Although his formal education only went as far as ninth grade and beginning Pāli language studies, he was given numerous Honorary Doctorates by Thai universities. His books, both written and transcribed from talks, fill many shelves at the National Library and influence all serious Thai Buddhists in Siam. Doctoral dissertations are still being written about him and his legacy. His books can be found in bookstores around the country and are favorites as gifts at cremations.

Progressive elements in Thai society, especially the young, were inspired by his teaching and selfless example. Since the 1960's, activists and thinkers in areas such as education, ecology, social welfare, traditonal medicine, and rural development have drawn upon his teaching and advice. Most of the monks involved in nature conservation and community development were inspired by him. Through his exposition of “Dhammic Socialism,” he provided the link between the scriptural tradition and engaged Buddhist practice today.

tan ajarn's last daysAfter the founding of Suan Mokkh, Buddhadāsa Bhikkhu studied all schools of Buddhism, as well as other major religious traditions. This interest was practical rather than scholarly. He sought to unite all genuinely religious people in order to work together to help, as he put it, “drag humanity out from under the power of materialism.” This broadmindedness won him friends and students from around the world, including Christians, Muslims, Hindus, Confucianists, Sikhs, and Jews.

The last project Ajahn Buddhadāsa guided was to establish an International Dhamma Hermitage in a quiet coconut grove across the Asia Highway. This addition to Suan Mokkh is intended to provide facilities for:

  • Courses that introduce foreigners to correct understanding of Buddhist principles and practice.

  • Meetings among Buddhists from around the world to establish and agree upon the “heart of Buddhism.”

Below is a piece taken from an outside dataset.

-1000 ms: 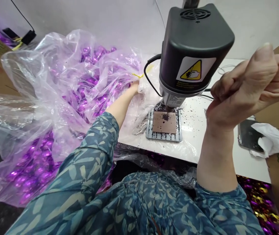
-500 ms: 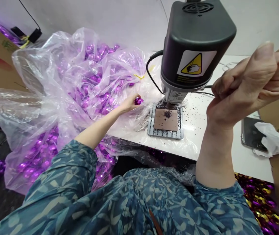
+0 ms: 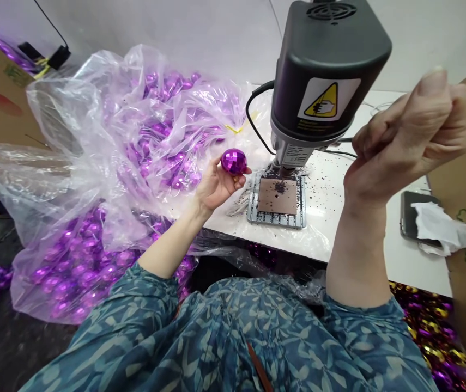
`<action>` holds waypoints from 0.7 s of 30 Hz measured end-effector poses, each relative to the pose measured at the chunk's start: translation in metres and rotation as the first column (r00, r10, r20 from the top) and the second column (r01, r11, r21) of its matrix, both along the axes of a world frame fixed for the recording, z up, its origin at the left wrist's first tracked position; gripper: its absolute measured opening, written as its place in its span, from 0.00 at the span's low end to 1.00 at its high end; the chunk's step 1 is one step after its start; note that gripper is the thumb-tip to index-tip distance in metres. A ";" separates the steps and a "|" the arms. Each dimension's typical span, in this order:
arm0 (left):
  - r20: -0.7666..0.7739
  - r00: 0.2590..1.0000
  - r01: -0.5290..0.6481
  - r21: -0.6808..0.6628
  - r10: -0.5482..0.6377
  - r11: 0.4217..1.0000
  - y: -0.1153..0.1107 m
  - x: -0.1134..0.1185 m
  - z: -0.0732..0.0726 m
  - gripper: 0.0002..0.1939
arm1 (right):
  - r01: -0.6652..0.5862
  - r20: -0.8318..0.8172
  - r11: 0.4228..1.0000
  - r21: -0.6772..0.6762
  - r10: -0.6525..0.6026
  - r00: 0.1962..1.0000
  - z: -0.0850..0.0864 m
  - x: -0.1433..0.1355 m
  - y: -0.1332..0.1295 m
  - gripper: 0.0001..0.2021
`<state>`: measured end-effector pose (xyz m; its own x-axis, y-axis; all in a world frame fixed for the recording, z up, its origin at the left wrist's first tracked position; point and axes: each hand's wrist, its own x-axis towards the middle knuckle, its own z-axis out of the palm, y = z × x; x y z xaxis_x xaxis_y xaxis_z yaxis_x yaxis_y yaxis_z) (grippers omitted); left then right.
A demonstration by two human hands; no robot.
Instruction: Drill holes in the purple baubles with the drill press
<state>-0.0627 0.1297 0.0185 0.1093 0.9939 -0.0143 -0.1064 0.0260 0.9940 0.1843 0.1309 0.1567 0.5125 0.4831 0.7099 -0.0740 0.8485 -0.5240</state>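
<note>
Clear plastic bag [image 3: 106, 163] of purple balls: unchanged. Left hand [image 3: 216, 185]: withdrawn from the bag, raised palm-up beside the drill press [image 3: 326, 81]. Right hand [image 3: 408, 141]: kept fisted on the lever, which is hidden. Faceted purple ball [image 3: 234, 161]: pinched in left fingertips, long axis roughly level.

A glossy, faceted purple ball [image 3: 234, 161], clear crinkled plastic bag [image 3: 94, 130], matt black plastic drill housing [image 3: 331, 49], rough brown plate [image 3: 277, 196].
</note>
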 end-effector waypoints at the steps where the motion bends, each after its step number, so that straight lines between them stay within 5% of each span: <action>1: 0.022 0.998 0.052 -0.035 -0.051 0.998 -0.003 0.006 -0.001 0.39 | 0.004 -0.004 1.000 0.028 -0.004 1.000 -0.002 0.001 0.004 0.30; 4: 0.053 0.987 0.158 -0.088 -0.154 0.983 -0.009 0.023 -0.007 0.39 | 0.021 -0.005 0.997 0.068 -0.021 1.000 -0.008 0.003 0.012 0.32; 10: 0.125 0.978 0.177 -0.102 -0.164 0.979 -0.021 0.034 -0.020 0.35 | 0.044 -0.037 0.988 0.146 -0.039 0.999 -0.009 -0.004 0.017 0.34; 15: 0.117 0.987 0.127 -0.163 -0.109 0.978 -0.024 0.036 -0.024 0.27 | 0.097 -0.055 0.986 0.136 -0.090 0.994 -0.007 -0.008 0.021 0.32; 21: 0.291 0.957 0.062 -0.254 0.015 0.965 -0.019 0.043 -0.026 0.24 | 0.059 -0.006 0.995 0.079 -0.059 0.998 -0.007 0.000 0.016 0.30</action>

  • Meetings of leaders from all religions for the sake of making mutual good understanding and cooperating to drag the world out from under the tyranny of materialism.

  • Ajahn Buddhadāsa also left instructions for the building of Dhamma-Mātā, a residential facility for women interested in dedicated study and practice largely free of the constraints of monk-centric monasteries. He called this Dhamma-Mātā (Dhamma Mothers, those who give birth to others through Dhamma).

Ajahn Buddhadāsa died in 1993 after a series of heart attacks and strokes that he repeatedly bounced back from in order to teach. The final stroke occurred as he was preparing notes for a talk to be given on his 87th birthday in two days (27 May). Suan Mokkh carries on in the hearts and actions of all those who have been inspired and guided by his example and words. Suan Mokkh is not so much a physical place as it is the space of liberation that we all must discover in this very life.